Que l’indéfini mathématique dépende ensuite de l’indéfini physique, c’est la définition même du célèbre géométrisme cartésien, qui fait poursuivre Belaval : « Chez Descartes, tout l’infini quantitatif, dont traitent les mathématiques, est réductible à l’étendue géométrique[82]. » On peut à cet égard remarquer que si Descartes a adopté la recta linea comme type de la quantité, c’est précisément pour ne pas connaître le nombre irrationnel en tant que nombre. Celui-ci, selon la définition de Cauchy, étant la limite des diverses fractions qui en fournissent des valeurs de plus en plus approchées, on comprend que Descartes n’ait pu, contrairement à Leibniz, participer à sa génération, d’une part pour le problème que lui pose la notion de limite, laquelle inclut le nombre irrationnel à la question de l’infini mathématique qu’il ne veut point résoudre, et d’autre part parce qu’il aurait fallu, pour cela, substituer au quantitatif cardinal le qualitatif ordinal. Et cette même étendue géométrique présuppose la matière et le mouvement de la physique : « Chez Descartes, cet infini — ou cet indéfini — mathématique, Dieu l’explique seulement en tant que cause : cet infini nous est donné dans l’essence de la matière et du mouvement, encore « plus aisé à concevoir que la ligne des géomètres »[83], parce qu’il engendre les lignes[84]. » On comprend ainsi que « Descartes ne posait le problème du plus grand nombre que par rapport au monde [85] ».

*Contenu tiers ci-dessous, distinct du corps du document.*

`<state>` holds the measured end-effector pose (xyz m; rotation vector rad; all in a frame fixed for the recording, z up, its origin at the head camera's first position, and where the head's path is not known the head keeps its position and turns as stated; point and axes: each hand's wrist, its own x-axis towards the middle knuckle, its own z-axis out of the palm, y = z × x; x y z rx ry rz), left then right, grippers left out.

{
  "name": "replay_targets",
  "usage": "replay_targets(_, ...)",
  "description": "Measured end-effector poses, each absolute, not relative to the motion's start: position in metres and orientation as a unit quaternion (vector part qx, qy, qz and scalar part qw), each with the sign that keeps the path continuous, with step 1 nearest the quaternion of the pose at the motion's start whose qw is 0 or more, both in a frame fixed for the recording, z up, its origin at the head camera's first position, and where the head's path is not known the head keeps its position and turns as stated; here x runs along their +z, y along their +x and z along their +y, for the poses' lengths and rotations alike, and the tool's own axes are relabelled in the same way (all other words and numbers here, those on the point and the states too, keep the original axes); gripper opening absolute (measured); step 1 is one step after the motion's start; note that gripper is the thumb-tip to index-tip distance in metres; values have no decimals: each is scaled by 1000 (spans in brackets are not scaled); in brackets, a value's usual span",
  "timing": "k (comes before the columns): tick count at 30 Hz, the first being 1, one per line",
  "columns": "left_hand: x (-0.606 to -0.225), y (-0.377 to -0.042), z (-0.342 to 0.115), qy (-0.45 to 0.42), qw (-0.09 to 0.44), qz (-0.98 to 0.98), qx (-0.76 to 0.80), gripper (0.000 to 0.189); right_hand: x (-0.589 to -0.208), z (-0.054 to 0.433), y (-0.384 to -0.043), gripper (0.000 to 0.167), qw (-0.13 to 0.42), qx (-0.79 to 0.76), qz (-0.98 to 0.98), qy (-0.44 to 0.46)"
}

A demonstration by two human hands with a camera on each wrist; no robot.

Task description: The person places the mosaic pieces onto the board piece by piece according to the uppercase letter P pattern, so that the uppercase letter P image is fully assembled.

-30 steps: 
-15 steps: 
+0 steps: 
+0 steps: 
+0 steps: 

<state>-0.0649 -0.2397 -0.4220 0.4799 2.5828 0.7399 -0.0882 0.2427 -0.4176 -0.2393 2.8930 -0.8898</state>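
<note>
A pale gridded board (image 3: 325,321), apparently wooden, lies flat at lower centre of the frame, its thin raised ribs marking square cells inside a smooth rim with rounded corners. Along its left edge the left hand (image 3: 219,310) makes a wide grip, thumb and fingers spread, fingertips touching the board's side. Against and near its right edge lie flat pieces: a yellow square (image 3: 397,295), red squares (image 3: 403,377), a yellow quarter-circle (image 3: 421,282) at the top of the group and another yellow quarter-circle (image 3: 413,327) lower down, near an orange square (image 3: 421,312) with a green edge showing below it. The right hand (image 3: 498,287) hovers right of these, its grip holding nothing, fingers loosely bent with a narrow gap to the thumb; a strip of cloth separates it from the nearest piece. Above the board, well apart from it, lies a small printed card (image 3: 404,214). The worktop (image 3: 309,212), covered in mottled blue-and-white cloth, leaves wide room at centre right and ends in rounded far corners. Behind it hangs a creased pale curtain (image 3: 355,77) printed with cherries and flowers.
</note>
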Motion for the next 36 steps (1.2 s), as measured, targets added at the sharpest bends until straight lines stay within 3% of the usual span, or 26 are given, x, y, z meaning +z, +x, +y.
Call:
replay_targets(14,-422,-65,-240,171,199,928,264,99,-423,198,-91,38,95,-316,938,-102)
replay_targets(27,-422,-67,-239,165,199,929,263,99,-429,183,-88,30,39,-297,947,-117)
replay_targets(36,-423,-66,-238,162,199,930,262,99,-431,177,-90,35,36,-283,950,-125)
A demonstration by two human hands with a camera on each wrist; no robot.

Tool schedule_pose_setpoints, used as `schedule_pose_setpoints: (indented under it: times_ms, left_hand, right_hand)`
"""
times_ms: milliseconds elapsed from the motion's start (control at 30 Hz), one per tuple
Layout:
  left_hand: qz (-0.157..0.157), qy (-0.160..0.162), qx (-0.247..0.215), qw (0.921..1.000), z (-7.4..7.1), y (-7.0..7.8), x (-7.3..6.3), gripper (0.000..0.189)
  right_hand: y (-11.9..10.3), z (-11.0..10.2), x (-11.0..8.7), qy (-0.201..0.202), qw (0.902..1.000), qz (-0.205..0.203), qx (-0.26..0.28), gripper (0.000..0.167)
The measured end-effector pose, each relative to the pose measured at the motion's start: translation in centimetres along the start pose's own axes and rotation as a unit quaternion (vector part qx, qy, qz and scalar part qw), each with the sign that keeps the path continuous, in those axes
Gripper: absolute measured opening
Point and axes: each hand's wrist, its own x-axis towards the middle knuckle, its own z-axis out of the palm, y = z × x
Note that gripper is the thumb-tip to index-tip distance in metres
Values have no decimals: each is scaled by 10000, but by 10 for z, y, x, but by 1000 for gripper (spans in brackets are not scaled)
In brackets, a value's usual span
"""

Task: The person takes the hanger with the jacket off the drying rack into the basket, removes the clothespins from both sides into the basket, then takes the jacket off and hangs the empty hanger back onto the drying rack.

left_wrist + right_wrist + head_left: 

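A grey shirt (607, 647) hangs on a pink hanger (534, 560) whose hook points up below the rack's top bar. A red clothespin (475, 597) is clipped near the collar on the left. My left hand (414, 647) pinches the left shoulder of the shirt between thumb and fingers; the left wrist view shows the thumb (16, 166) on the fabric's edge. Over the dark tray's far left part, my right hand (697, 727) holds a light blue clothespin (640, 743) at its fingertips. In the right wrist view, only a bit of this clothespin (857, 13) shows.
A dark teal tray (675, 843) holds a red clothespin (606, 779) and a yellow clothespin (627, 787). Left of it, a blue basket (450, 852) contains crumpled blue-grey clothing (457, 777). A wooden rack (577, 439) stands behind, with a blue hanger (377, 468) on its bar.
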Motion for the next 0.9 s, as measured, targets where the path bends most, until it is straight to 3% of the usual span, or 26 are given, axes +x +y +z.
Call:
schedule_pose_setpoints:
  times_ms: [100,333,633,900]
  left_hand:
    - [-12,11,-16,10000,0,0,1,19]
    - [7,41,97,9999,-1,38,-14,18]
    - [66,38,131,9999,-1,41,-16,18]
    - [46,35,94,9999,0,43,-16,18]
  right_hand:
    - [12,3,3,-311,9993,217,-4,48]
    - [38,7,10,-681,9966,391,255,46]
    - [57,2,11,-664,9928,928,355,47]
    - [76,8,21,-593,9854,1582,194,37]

On peut donc légitimement conclure que, par extension, l’indéfini mathématique dépend de l’infini divin : « l’infini mathématique présuppose un infini de nature spirituelle[86] ». Vuillemin confirme : « Descartes peut donc bien être regardé comme l’un des fondateurs du Calcul intégral, techniquement parlant. Mais l’interdit métaphysique qu’il faisait peser sur la classe des transcendantes lui interdisait de donner droit de cité à sa découverte[87]. »

Ainsi, Descartes a développé sa pensée scientifique dans un espace soumis à ne pas pouvoir dépasser la voûte métaphysique; et c’est précisément par cette limitation qu’en partie « s’explique la fuite de Descartes devant toute spéculation mathématique sur l’infini, bien que son génie eût commencé à en explorer les voies[88] ». Cela ne suffit pas, pourtant. La prudence épistémologique de Descartes face à la question de l’infini, partagée d’ailleurs par nombre de penseurs de Copernic à Kant, est aussi et surtout la manifestation d’un esprit attaché à ne pas transgresser l’ordre des raisons[89]. Le moteur de sa prudence reste une contrainte, mais elle est double : voûte métaphysique et rigueur méthodologique.